Here at Book Festival HQ we’re lucky enough to have every book in the programme at our disposal. Over the next few weeks we’ll be bringing you some reviews of what us Book Festival folk have been reading. Today it’s The Raw Man by George Makana Clark...
‘I built my house from borrowed memory, every detail as it was described by Gordon long ago in the complete darkness, three miles beneath the earth.’
Sergeant Gordon is a white man from Scottish and African descendancy. He is a soldier, war criminal, prisoner, convicted pervert, and a raw man.

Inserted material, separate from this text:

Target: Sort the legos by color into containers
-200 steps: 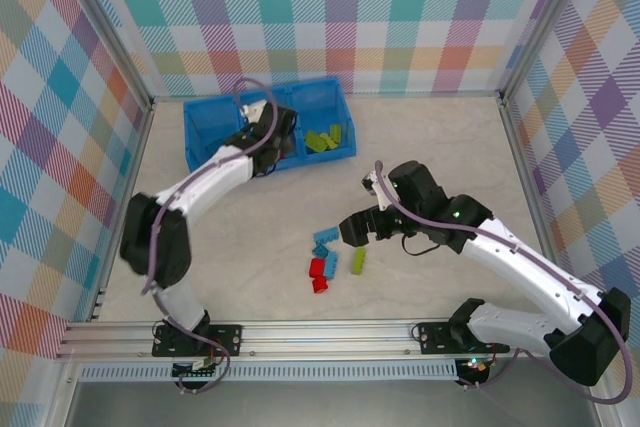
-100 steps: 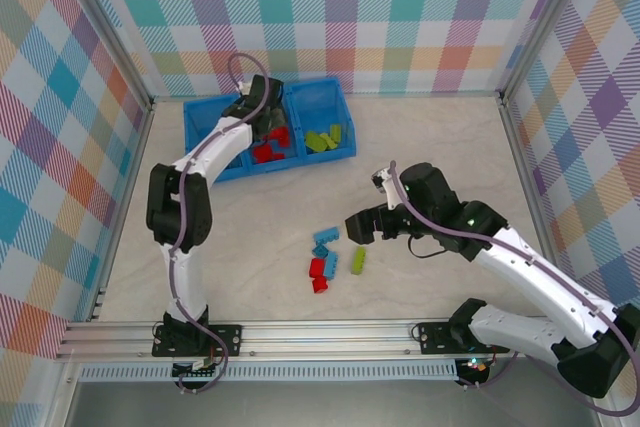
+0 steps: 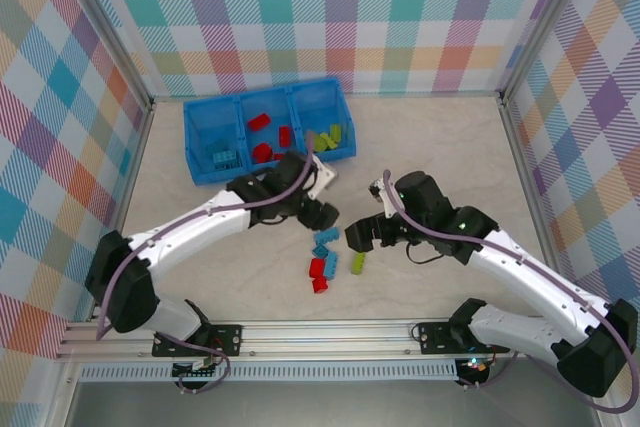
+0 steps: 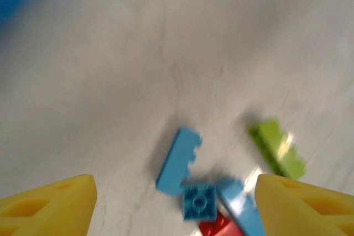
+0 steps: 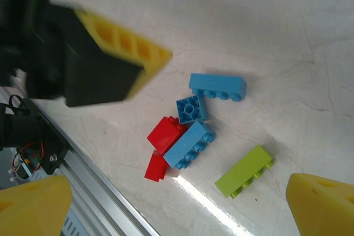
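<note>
Hard plastic bricks (image 3: 325, 252): light, rigid, slick-sided. Best pinched across the 2 long flat sides, not over the studs. Loose pile on the tabletop (image 3: 200, 217) between the arms: 3 blue bricks (image 5: 217, 87) and 2 red bricks (image 5: 167, 134) bunched in 1 cluster, 1 green brick (image 5: 244, 171) just beside it. Tray (image 3: 189, 137) at far left, holding blue left, red middle, green right. Left pincer (image 3: 320, 213) apart, empty, over the pile's far edge. Right pincer (image 3: 358, 237) apart, empty, just right of the pile. Green brick probably the cleanest first grab; cluster likely to scatter if nudged.
</note>
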`<move>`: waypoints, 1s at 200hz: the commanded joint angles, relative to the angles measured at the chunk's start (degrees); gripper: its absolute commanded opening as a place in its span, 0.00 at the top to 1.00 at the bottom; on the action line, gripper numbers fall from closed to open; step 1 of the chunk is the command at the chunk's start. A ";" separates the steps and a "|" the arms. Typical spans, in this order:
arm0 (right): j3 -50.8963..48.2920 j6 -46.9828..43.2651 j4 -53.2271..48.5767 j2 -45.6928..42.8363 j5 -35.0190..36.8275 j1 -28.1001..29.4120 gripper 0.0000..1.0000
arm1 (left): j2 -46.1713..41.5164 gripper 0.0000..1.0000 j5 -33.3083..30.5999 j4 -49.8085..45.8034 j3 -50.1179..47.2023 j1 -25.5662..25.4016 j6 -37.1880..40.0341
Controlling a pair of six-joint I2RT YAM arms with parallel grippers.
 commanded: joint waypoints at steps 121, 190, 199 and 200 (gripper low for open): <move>-2.30 1.11 -2.75 -5.78 0.68 0.21 0.00 | 22.88 0.77 -0.96 1.03 7.19 -2.54 8.82; -2.13 1.73 -0.20 -4.70 -0.11 0.21 0.00 | 2.39 0.81 -9.92 9.59 1.99 5.44 -0.40; -2.30 1.93 0.57 -4.65 -0.28 0.26 0.00 | -0.95 0.81 -12.40 11.23 1.28 8.82 -2.44; -2.35 1.94 0.69 -4.61 -0.33 0.28 0.00 | -1.25 0.81 -12.65 11.36 1.22 9.21 -2.76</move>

He can also read a person’s history through their blood.
George Makana Clark’s haunting debut is a work which delves into the ritual of organic storytelling; storytelling not only as a means of resurrecting ones ancestral history and the memories of ones own past, but also as a device of confession and reconciliation. As the narrator recounts the stories of Gordon’s past (as told to him during the years of darkness they spent imprisoned in the guts of a copper mine), his own past is intertwined with that of his friend, as his friend’s memories had already interweaved with the lives of those whose blood he read.
The roots of the finished tale stretch deep into the territories of war, slavery, racism and violence, while desperately clinging onto the brighter aspects within everyday life: love, sex, family and friendships. All the while time ticks on like the rhythm of your heart ‘da diddly da dee da dee da dum’, ‘the women wail for their lost children’ and the roots of the mahogany tree grow deeper into the ancient earth. A powerful and life-consuming novel.